* Activity:
Set down each line of the material that follows, exactly, with no pictures.

* Data for processing:
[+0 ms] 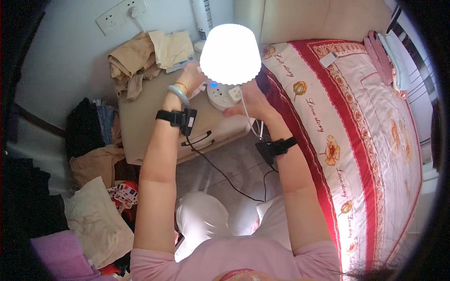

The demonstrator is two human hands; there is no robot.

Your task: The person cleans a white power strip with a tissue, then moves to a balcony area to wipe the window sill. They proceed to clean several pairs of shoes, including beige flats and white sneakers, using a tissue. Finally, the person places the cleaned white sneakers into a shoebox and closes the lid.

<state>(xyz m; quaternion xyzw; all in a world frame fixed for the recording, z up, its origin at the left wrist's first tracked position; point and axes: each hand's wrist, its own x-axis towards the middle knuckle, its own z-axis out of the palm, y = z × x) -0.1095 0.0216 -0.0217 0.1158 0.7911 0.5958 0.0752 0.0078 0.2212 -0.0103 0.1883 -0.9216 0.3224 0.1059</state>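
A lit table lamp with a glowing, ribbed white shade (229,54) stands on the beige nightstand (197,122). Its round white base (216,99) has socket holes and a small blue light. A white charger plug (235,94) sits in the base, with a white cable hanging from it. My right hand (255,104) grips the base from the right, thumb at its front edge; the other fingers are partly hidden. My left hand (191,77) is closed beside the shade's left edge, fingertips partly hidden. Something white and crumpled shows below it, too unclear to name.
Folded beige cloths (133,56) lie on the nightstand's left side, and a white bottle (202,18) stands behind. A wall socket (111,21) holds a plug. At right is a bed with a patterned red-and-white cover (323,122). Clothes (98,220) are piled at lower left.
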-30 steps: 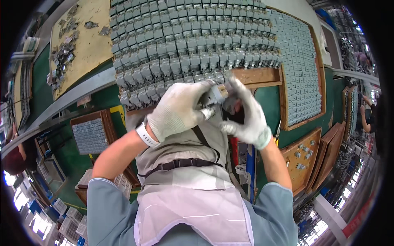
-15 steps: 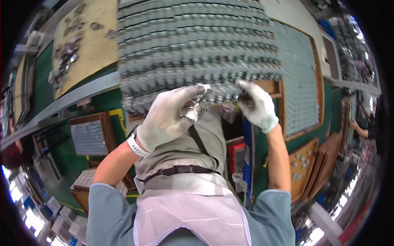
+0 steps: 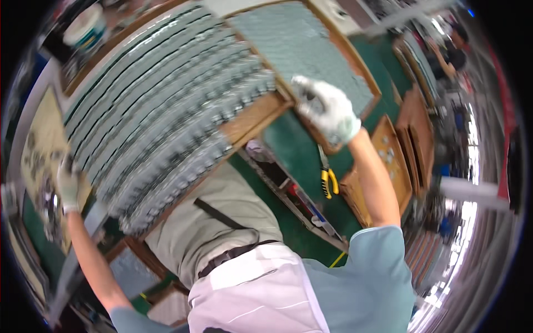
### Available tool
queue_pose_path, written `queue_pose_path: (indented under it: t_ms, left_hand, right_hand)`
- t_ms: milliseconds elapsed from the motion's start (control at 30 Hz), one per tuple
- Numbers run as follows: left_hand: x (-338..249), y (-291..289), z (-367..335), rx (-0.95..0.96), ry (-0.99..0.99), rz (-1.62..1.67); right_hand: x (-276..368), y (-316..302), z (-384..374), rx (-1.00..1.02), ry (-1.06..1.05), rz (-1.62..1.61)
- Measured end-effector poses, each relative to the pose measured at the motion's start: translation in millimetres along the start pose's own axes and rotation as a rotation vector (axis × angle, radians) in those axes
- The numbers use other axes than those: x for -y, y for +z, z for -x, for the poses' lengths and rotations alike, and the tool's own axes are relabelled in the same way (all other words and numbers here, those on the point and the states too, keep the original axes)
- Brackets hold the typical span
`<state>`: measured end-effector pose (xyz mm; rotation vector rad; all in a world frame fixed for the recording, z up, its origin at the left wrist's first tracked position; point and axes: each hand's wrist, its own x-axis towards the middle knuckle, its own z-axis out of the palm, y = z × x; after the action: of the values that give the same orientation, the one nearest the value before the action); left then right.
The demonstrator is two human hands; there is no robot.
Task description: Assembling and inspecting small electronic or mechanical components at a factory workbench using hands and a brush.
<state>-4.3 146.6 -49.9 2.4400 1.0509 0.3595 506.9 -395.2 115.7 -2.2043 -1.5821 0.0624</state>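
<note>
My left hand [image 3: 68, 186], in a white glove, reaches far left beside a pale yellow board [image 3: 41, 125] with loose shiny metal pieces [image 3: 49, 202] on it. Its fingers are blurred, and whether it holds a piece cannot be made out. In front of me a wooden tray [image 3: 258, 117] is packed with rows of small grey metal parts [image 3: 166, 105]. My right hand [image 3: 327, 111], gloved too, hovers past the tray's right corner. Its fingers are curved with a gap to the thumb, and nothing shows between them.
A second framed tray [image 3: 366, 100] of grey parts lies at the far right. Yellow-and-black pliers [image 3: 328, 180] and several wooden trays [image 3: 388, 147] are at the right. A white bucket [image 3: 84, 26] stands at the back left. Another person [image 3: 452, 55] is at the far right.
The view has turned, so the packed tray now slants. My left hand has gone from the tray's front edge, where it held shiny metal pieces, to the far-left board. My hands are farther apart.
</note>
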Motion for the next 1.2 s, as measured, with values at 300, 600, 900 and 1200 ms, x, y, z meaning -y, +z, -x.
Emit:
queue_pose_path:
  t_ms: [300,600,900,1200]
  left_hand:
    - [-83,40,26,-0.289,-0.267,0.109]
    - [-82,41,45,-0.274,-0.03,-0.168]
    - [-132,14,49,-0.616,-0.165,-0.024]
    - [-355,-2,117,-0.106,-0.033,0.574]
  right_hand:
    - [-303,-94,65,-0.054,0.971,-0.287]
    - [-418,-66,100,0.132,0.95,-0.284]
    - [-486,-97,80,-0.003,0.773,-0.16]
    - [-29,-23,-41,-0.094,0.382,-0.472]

* Response to the exercise:
[+0 ms] 

The demonstrator is two human hands; there is no robot.

Your task: The person cleans a white power strip with a tissue, then moves to a balcony area to wipe the window sill. They proceed to clean several pairs of shoes, including beige flats and white sneakers, using a tissue. Finally, the person places the cleaned white sneakers into a shoebox and closes the lid.

<state>(xyz m; quaternion xyzw; all in a world frame fixed for the recording, z up, its origin at the left wrist's first tracked position; point and axes: each hand's wrist, its own x-axis towards the middle knuckle, its own z-axis out of the palm, y = z × x) -0.1095 0.0216 -0.0217 0.1158 0.7911 0.5958 0.0752 0.0078 0.2212 -0.0103 0.1883 -0.9216 0.3224 0.1059</state>
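A lit table lamp with a glowing, ribbed white shade (229,54) stands on the beige nightstand (197,122). Its round white base (216,99) has socket holes and a small blue light. A white charger plug (235,94) sits in the base, with a white cable hanging from it. My right hand (255,104) grips the base from the right, thumb at its front edge; the other fingers are partly hidden. My left hand (191,77) is closed beside the shade's left edge, fingertips partly hidden. Something white and crumpled shows below it, too unclear to name.
Folded beige cloths (133,56) lie on the nightstand's left side, and a white bottle (202,18) stands behind. A wall socket (111,21) holds a plug. At right is a bed with a patterned red-and-white cover (323,122). Clothes (98,220) are piled at lower left.
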-30 steps: 
-15 steps: 
+0 steps: 
### Available tool
queue_pose_path, written `queue_pose_path: (indented under it: t_ms, left_hand, right_hand)`
- t_ms: milliseconds elapsed from the motion's start (control at 30 Hz), one per tuple
- Numbers run as follows: left_hand: x (-338..249), y (-291..289), z (-367..335), rx (-0.95..0.96), ry (-0.99..0.99), rz (-1.62..1.67); right_hand: x (-276..368), y (-316..302), z (-384..374), rx (-1.00..1.02), ry (-1.06..1.05), rz (-1.62..1.61)
- Measured end-effector poses, each relative to the pose measured at the motion's start: translation in millimetres along the start pose's own axes and rotation as a rotation vector (axis × angle, radians) in those axes
- The numbers use other axes than those: x for -y, y for +z, z for -x, for the poses' lengths and rotations alike, and the tool's own axes are relabelled in the same way (all other words and numbers here, those on the point and the states too, keep the original axes)
- Brackets hold the typical span
`<state>`: measured end-effector pose (xyz mm; rotation vector rad; all in a world frame fixed for the recording, z up, its origin at the left wrist's first tracked position; point and axes: each hand's wrist, its own x-axis towards the middle knuckle, its own z-axis out of the palm, y = z × x; after the action: of the values that give the same orientation, the one nearest the value before the action); left then right.
The demonstrator is two human hands; there is no robot.
Task description: Assembling and inspecting small electronic or mechanical components at a factory workbench using hands and a brush.
<state>-4.3 146.6 -49.9 2.4400 1.0509 0.3595 506.9 -395.2 115.7 -2.2043 -1.5821 0.0624</state>
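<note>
My left hand [image 3: 68, 186], in a white glove, reaches far left beside a pale yellow board [image 3: 41, 125] with loose shiny metal pieces [image 3: 49, 202] on it. Its fingers are blurred, and whether it holds a piece cannot be made out. In front of me a wooden tray [image 3: 258, 117] is packed with rows of small grey metal parts [image 3: 166, 105]. My right hand [image 3: 327, 111], gloved too, hovers past the tray's right corner. Its fingers are curved with a gap to the thumb, and nothing shows between them.
A second framed tray [image 3: 366, 100] of grey parts lies at the far right. Yellow-and-black pliers [image 3: 328, 180] and several wooden trays [image 3: 388, 147] are at the right. A white bucket [image 3: 84, 26] stands at the back left. Another person [image 3: 452, 55] is at the far right.
The view has turned, so the packed tray now slants. My left hand has gone from the tray's front edge, where it held shiny metal pieces, to the far-left board. My hands are farther apart.
</note>
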Motion for the next 1.2 s, as measured, with values at 300, 600, 900 and 1200 ms, x, y, z meaning -y, +z, -x.
Emit:
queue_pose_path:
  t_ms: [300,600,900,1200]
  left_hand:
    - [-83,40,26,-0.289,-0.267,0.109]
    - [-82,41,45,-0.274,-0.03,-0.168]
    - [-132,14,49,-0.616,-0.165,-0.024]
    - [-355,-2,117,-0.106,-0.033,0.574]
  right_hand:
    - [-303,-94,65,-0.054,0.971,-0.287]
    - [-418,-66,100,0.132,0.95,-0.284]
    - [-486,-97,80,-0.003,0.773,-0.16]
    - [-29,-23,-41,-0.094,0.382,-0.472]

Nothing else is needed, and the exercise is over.